_Problem statement_. The copy you return should hold every record below word for word and no images.

Top of Supplied records

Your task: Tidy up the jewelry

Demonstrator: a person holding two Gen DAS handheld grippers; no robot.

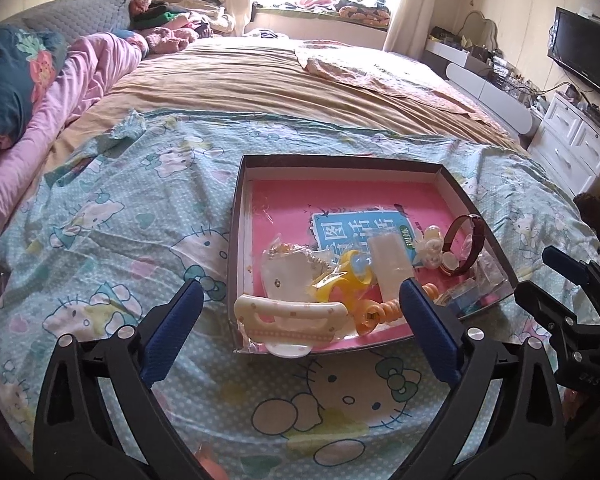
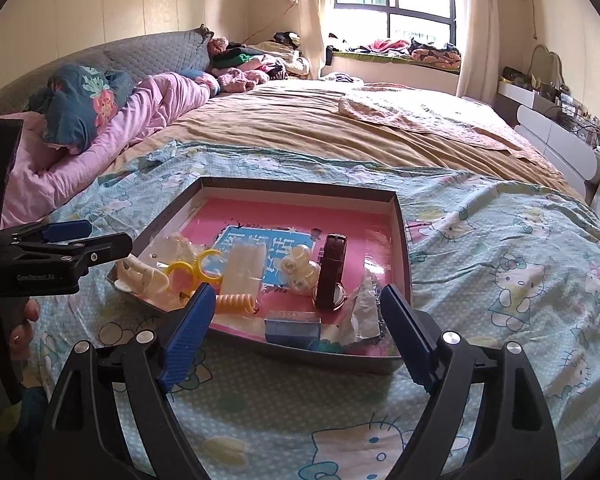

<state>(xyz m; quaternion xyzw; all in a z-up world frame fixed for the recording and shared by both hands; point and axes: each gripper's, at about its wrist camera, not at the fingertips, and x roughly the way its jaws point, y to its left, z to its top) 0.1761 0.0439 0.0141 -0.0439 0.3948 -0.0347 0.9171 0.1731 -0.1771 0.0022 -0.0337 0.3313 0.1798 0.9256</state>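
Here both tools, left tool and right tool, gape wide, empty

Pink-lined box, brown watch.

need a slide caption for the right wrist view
Open right gripper hovers before a jewelry-filled box on a bed.

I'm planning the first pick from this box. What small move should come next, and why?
Probably ease the right gripper forward and down over the watch. Both grippers are open and empty, short of the box, and the watch stands apart from the other pieces on that gripper's side.
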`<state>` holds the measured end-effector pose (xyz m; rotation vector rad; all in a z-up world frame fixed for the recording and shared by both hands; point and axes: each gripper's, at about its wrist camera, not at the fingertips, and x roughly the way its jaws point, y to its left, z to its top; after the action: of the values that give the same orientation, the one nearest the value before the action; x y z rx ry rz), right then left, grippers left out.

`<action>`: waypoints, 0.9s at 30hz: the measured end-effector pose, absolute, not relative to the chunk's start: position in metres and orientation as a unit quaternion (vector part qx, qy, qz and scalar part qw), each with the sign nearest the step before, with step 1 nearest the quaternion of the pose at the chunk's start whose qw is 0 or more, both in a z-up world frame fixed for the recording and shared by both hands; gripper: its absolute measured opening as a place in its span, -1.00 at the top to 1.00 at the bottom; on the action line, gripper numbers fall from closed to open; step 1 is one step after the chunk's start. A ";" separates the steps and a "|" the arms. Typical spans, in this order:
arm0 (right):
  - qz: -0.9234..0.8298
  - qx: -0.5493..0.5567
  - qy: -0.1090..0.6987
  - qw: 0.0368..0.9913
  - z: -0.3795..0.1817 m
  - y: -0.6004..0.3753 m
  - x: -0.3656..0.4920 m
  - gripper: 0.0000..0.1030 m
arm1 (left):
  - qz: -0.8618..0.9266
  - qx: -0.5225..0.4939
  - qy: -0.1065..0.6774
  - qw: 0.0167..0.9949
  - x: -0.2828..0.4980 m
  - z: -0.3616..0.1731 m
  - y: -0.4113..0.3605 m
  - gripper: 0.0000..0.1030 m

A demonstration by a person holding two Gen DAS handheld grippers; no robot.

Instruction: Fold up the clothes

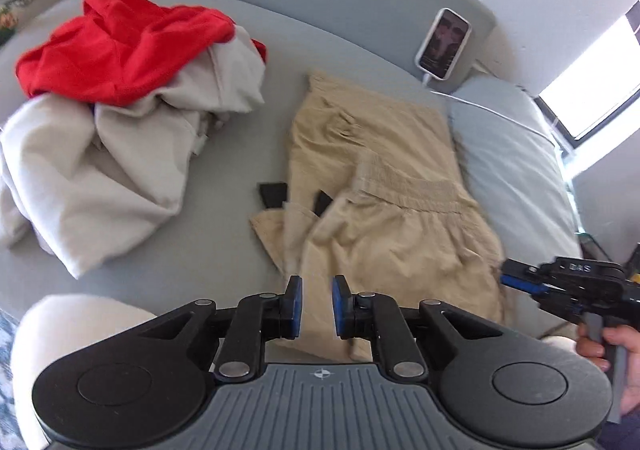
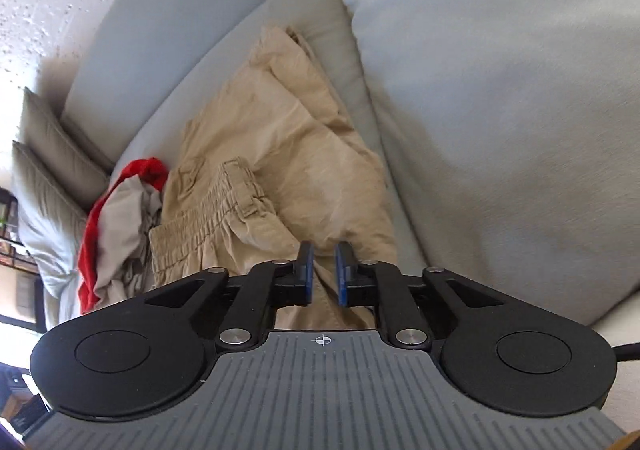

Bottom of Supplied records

_Result of the exercise_.
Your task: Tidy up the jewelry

Demonstrator: a person holding two Gen DAS handheld grippers; no robot.


<state>(xyz m; quaternion xyzw; all in a z-up world frame fixed for the recording and shared by both hands; point and axes: each gripper's, at about its wrist camera, not at the fingertips, and x roughly the way its jaws point, y to its left, z to its top) 0.1761 0.0439 0.0141 -0.0439 0.3948 -0.0347 0.9171 0.1731 -0.1771 0.0022 -0.0337 0.3313 0.1798 0.9256</state>
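Here both tools, left tool and right tool, gape wide, empty

Pink-lined box, brown watch.

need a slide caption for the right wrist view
Open right gripper hovers before a jewelry-filled box on a bed.

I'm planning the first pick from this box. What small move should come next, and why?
Probably ease the right gripper forward and down over the watch. Both grippers are open and empty, short of the box, and the watch stands apart from the other pieces on that gripper's side.
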`<state>` holds the measured end-effector pose (xyz m; rotation vector rad; all in a z-up world frame fixed for the recording and shared by both hands; point and axes: each gripper's, at about its wrist camera, not at the fingertips, and x roughly the way its jaws point, y to its left, z to its top; after the action: of the values that give the same orientation, the one nearest the value before the action; x y z rx ry rz), right then left, grippers left out.

`<action>`: waypoints, 0.9s at 30hz: the measured end-effector pose, absolute, not relative to the chunk's start: position in metres and orientation as a unit quaternion (vector part qx, qy, qz and scalar part qw), each with the sign nearest the step before, with step 1 nearest the quaternion of the pose at the chunk's start whose qw is 0 or more, both in a z-up world frame fixed for the recording and shared by both hands; gripper: its absolute measured opening as a place in its span, -1.00 at the top to 1.00 at the bottom; on the action line, gripper numbers fall from closed to open; step 1 is one step after the chunk's start. A ";" separates the steps and a "|" the arms. Typical spans, in this order:
arm0 (right):
  - qz: -0.9234..0.8298
  - qx: -0.5493..0.5567
  - qy: -0.1090..0.6987
  - qw: 0.0368..0.9913
  - z: -0.3795..0.1817 m
  - y: -0.6004..0.3753 m
  - x: -0.3656..0.4920 m
  - gripper: 0.0000..0.1030 m
arm1 (left):
  - qz: -0.8618..0.9266
  - qx: -0.5225..0.4939
  - qy: -0.1065..0.6774
  - qw: 0.0167..0.9949
  - x: -0.2828..0.4980 m
  - z: -0.3616..0.1731 m
  - y: -0.4113..0.3605 m
  - gripper: 0.0000..0.1030 m

A demonstration by a person holding two Gen DAS handheld grippers; no robot.

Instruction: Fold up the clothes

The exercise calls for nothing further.